Validation with AI-Ready Kubernetes

Tools like Kubernetes provide robust orchestration for deploying AI workloads at scale, being able to manage isolation between cluster workloads and GPU resources for AI inference tasks. With the use of NVIDIA GPU Operator, you perform the provision of the necessary NVIDIA drivers and libraries for making GPU resources available to containers. Kubernetes embraces multitenancy, supporting different isolated namespaces where the access from different teams or users are managed with Role Based Access Control (RBAC) and network policies. As an administrator, you can also enforce limits on the GPU usage or other resources consumed per namespace, ensuring fair resource allocation.

Additionally, running Kubernetes clusters on top of OpenNebula-provisioned virtual machines (VMs) provides several advantages, like hardware-level isolation, physical secure multi-tenancy, an additional layer of resource isolation for performance-sensitive workloads, multi-cloud architectures, flexibility as well as lifecycle management, resource efficiency, among others. Use CAPONE, the OpenNebula Cluster API provisioner for Kubernetes, to run K8s clusters over OpenNebula- provisioned infrastructure. This allows you to provision Kubernetes workload clusters in a declarative manner.

In this guide you will learn how to combine all of these components for provisioning a secure, robust and scalable solution for our AI workloads on top of the NVIDIA Dynamo framework powered by the OpenNebula cloud platform.
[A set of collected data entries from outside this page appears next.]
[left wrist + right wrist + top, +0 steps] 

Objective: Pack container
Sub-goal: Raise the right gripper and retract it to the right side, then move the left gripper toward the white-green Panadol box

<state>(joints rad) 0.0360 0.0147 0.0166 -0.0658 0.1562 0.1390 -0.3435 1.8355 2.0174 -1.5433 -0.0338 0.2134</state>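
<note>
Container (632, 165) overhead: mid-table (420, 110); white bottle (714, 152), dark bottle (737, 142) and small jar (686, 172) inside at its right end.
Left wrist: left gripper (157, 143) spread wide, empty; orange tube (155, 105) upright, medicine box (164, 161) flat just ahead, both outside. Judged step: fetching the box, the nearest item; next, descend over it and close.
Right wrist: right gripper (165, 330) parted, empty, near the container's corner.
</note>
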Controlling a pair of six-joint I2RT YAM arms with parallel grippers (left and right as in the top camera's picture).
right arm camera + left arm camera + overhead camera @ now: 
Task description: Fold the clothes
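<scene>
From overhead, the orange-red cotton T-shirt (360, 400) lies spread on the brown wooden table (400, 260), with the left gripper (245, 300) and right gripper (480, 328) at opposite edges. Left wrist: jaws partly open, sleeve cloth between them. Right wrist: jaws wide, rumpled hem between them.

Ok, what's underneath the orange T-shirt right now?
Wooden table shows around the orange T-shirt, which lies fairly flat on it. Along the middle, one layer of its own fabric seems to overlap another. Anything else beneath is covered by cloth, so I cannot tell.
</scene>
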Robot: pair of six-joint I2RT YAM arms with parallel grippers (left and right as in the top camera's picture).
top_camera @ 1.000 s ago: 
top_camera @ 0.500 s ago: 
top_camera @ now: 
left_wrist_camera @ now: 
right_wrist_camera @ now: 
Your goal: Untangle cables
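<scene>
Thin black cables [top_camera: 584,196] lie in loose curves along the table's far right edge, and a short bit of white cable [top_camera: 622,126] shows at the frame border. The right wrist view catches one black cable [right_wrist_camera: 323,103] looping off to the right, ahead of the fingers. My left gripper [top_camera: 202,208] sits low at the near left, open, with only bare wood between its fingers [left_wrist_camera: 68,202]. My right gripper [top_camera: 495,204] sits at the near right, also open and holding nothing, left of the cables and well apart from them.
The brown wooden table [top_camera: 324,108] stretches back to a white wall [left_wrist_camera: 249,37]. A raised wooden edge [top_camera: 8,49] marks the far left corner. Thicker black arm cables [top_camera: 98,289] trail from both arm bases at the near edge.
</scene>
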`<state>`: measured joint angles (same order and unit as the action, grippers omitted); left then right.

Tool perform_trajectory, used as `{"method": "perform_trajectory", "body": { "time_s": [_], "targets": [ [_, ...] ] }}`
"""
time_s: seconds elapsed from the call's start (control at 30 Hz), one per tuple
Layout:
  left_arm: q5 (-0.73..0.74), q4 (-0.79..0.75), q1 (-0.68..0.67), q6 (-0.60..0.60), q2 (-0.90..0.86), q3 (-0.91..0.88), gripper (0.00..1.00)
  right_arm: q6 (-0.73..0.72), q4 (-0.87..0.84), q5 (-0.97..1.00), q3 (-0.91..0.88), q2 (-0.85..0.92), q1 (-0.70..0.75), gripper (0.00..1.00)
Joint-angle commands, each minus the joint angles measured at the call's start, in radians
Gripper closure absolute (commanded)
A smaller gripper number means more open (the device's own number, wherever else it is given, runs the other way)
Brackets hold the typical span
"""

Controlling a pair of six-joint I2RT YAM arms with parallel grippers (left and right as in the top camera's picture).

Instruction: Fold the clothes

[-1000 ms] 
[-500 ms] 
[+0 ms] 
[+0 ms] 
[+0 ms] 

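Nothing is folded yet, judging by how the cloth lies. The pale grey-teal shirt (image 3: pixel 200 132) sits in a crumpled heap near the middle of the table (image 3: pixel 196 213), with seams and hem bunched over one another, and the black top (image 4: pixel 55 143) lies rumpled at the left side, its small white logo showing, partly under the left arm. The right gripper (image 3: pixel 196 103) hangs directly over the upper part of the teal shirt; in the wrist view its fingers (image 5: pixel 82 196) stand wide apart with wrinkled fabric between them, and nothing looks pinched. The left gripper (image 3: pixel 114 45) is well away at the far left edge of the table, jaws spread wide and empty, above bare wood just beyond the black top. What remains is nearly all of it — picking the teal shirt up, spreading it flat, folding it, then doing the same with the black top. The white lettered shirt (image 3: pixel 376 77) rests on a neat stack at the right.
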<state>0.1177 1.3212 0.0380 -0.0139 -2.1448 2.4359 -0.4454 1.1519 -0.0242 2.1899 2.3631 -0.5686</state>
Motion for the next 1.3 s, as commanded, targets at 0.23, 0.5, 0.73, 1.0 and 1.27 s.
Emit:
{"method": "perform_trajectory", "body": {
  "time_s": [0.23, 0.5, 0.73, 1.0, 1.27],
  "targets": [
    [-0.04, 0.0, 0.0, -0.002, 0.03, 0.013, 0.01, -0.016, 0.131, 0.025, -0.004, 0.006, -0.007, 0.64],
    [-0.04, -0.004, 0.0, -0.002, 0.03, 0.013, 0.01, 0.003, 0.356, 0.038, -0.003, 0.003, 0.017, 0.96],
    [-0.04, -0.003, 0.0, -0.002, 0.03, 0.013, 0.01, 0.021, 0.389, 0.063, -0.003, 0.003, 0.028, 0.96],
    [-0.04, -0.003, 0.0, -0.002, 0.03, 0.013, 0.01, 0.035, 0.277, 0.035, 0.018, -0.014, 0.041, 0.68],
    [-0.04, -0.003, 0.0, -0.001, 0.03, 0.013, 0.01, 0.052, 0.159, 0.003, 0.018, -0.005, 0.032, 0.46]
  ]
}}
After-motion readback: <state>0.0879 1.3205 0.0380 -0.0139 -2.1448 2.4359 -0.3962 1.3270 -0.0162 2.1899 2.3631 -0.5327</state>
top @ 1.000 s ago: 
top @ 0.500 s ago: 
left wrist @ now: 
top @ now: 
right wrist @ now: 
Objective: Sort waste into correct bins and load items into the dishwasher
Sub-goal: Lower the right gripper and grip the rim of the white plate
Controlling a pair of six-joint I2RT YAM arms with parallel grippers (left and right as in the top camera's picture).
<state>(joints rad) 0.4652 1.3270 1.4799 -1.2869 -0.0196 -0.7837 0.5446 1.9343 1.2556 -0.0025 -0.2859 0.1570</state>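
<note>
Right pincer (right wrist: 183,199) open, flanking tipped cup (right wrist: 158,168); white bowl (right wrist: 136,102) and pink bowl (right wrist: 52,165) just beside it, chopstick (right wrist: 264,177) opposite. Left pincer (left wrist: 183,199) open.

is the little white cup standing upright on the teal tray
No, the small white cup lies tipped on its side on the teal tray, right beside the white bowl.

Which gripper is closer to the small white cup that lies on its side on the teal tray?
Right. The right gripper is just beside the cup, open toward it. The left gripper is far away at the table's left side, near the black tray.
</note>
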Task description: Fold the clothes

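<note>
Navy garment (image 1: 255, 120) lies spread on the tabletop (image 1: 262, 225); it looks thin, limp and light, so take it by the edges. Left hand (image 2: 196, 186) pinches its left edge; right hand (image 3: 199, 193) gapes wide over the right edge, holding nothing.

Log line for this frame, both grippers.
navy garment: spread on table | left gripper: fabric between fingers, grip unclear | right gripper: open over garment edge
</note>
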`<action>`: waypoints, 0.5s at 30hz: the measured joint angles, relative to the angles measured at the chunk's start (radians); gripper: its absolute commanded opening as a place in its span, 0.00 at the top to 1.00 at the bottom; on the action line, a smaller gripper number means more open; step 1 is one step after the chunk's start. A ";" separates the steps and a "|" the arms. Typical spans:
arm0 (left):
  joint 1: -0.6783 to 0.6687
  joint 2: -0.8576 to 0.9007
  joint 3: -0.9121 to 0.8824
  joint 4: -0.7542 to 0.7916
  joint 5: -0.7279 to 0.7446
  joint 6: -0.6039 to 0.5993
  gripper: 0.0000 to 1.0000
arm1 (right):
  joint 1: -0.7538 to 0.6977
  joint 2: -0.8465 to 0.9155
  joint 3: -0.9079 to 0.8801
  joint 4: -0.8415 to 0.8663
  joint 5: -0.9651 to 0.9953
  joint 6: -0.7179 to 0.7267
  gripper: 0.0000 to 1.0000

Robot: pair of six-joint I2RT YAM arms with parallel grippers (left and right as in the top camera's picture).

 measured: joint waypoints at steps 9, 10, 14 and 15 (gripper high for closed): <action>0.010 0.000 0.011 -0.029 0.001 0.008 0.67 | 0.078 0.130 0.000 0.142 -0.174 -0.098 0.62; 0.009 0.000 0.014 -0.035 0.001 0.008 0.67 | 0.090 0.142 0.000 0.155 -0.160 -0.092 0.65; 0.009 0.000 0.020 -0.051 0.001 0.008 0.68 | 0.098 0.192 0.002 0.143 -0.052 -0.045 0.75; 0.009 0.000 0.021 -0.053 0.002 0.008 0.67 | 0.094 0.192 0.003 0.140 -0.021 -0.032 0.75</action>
Hardware Specification and Architecture

This section contains the hardware specifications of the used hardware and software resources for an AI-ready Kubernetes cluster with NVIDIA Dynamo.

Architecture

The diagram below depicts the top-level architecture of the NVIDIA Dynamo framework setup in an OpenNebula deployment over two servers. One server hosts the OpenNebula frontend, and the second one contains two NVIDIA L40S GPU PCI cards which operate as the host server for the K8s Cluster VMs. For this reference setup, the VMs share a simple bridged network.

Architecture of NVIDIA Dynamo in OpenNebula over two servers

To deploy the GPU-enabled Kubernetes workload cluster, first deploy a VM with the OpenNebula “CAPI Service” marketplace appliance which contains a light Kubernetes management cluster based in K3s and includes a Rancher and CAPONE controller deployment. This instance is used to provision the GPU-enabled Kubernetes workload cluster nodes in a declarative way.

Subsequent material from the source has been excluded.